I cast a wide net and snared a few, but only one was there Friday afternoon when the appointed hour to depart came near. My upstream neighbor Jeremy was off work for the day so we were able to leave as soon as I got home. (Amy, the girls, and Tokul were at NanaPapa's for the night.)

The weather forecast was for a rising freezing level, but generally clear skies until later on Saturday. The avalanche forecast was for generally moderate danger (the second lowest ranking) with a decrease Friday night until warming late Saturday morning. When we arrived at the end of the plowed road just east of Snoqualmie Pass it was in the mid 40s and the sun was blazing. Most of our bad weather gear was stowed.

Speaking of stowage I had all my gear piled on the pulk. The Incredible Pulk had previously held only human cargo, but since it's inaugural run it had practically begged to be loaded with gear for a more serious trip. I had pretty much everything packed in my backpack just in case the pulk didn't work out, but it did great. When I stopped I was carrying no weight and it slid along the snow without much effort at all. There was only an inkling of the trouble we'd have with it later, but I don't want to spoil the fun.
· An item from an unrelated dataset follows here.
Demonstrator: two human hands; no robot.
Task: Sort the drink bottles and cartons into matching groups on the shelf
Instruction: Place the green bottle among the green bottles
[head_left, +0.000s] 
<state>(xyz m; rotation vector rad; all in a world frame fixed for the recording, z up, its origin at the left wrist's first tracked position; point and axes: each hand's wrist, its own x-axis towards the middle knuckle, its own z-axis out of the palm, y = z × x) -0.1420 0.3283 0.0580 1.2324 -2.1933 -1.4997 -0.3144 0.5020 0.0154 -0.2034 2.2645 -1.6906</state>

The first several miles of the road were groomed for snowmobiles. In fact, the groomer passed us several times. The first time he was on his way down. Soon we heard him coming back up and he passed us at a switchback. We joked that he'd be the coolest guy ever if he offered to give us a ride up the hill. Just then he started backing up and came right to where we were and stopped. Could we really accept a ride up the hill? It didn't matter. He was just a perfectionist and had missed a small section on the turn.

The road portion of the hike is pretty boring. However, with the groomer doing his stellar work we made good time and were at the turnoff after about an hour and 15 minutes. Another hour and 30 minutes and we were at the summer trailhead. We'd have a bit faster but we spent a long time looking at what was clearly an animal of some sort sitting in the snow and looking right at us. In the dusk it seemed to be moving its head back and forth. Amazing given it turned out to be a log upon further examination. Hmph.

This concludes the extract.